Some abuse survivors, who have been pressing Pope Francis to take concrete action about the crisis instead of just offering apologies, however heartfelt, argued that Archbishop Viganò’s letter exploited the abuse for political gain. The letter did not, they said, show particular concern about the plight of the church’s children.
Viganò wrote in his letter that “homosexual networks present in the Church” are the root cause of abuse. The New York Times reports that most experts outside the church discredit Viganò’s views as retrograde, rejecting “the conflation of homosexuality and pedophilia as a dangerous route to bigotry against gays.”

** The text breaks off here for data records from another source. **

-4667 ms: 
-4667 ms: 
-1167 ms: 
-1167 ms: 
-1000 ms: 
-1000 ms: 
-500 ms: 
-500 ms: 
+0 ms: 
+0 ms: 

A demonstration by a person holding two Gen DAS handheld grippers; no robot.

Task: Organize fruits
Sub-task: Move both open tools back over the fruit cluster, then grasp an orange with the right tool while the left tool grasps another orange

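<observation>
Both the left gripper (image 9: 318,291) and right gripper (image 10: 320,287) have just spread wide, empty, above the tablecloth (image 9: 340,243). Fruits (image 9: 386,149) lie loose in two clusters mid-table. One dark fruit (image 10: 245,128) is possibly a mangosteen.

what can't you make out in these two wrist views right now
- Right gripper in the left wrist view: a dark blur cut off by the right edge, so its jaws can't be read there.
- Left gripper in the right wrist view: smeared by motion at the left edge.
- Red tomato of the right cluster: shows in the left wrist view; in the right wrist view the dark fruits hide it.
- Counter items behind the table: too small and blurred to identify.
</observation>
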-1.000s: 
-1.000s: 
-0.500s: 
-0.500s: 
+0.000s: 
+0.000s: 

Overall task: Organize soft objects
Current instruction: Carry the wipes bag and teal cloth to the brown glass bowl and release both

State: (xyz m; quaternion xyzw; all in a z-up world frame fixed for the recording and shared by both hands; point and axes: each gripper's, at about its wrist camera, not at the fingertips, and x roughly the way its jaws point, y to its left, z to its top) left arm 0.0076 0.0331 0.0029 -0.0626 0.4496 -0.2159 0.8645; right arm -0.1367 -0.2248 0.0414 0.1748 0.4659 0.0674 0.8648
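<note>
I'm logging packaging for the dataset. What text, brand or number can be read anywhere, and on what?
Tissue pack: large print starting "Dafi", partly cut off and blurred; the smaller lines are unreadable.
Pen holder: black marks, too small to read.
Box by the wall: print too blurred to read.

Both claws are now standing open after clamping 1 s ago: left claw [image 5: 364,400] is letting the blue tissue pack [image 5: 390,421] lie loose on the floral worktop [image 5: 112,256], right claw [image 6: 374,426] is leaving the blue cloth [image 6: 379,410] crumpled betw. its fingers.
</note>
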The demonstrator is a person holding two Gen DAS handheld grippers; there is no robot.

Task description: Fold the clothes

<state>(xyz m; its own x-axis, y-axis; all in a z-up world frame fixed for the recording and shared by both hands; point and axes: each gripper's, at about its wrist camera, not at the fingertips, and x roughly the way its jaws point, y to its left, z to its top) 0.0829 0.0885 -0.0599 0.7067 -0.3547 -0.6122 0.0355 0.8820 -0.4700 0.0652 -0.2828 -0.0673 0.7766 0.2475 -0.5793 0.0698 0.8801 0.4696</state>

Culture wars exploit our discontents and the task of civil society is to heal them. While individuals try to create new forms of community and new ways of transmitting old values, within his diocese a Catholic bishop is close to a sovereign lord. Short of the Pope himself, there is no one who can challenge him for leadership or power. What concerns NPQ is that quite apart from any moral or spiritual influence, even the slightest shifting of priorities and viewpoint of a bishop can send shock waves through both the church and the community. Catholic hospitals and schools are just two concerns.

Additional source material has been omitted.